### Task instructions
Where a line below holds the string "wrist", that line goes into the answer.

### Provided data
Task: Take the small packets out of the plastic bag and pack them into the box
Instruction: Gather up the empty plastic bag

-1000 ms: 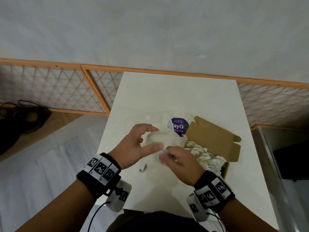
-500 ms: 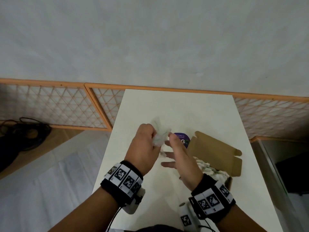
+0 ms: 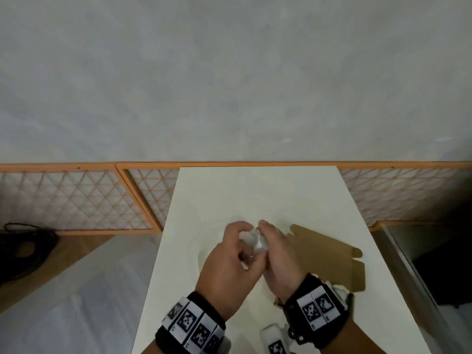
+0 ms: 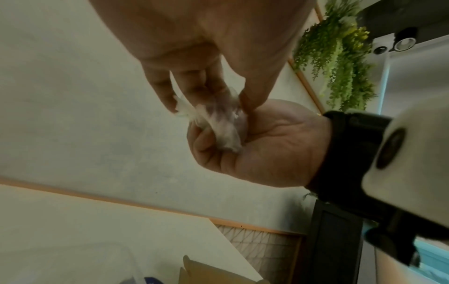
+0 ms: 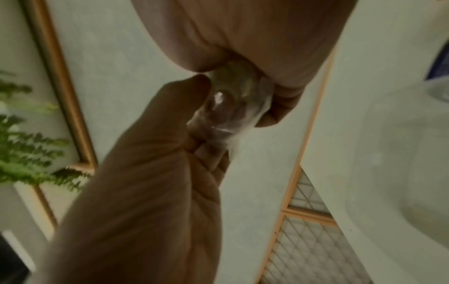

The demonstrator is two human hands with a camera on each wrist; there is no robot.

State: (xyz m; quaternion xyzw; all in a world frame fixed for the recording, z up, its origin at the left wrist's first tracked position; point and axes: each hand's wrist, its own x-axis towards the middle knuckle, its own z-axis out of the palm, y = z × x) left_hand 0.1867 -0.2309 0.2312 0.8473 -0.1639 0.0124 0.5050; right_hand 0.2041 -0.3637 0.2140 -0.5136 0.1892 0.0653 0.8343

### The completed task
The demonstrator is two human hands with a camera on each wrist; there is no robot.
State: (xyz m; quaternion xyzw; all in a world frame fixed for the recording, z up, its origin at the left wrist's first tracked position; point and axes: each hand's wrist, its own x-axis towards the middle knuckle, its own z-axis out of the palm, y = z × x) left_hand 0.1867 -0.2309 0.2312 0.8473 -0.1639 0.0124 0.5050; right_hand 0.2041 -0.3637 0.2140 -0.5136 0.1892 0.0653 0.8343

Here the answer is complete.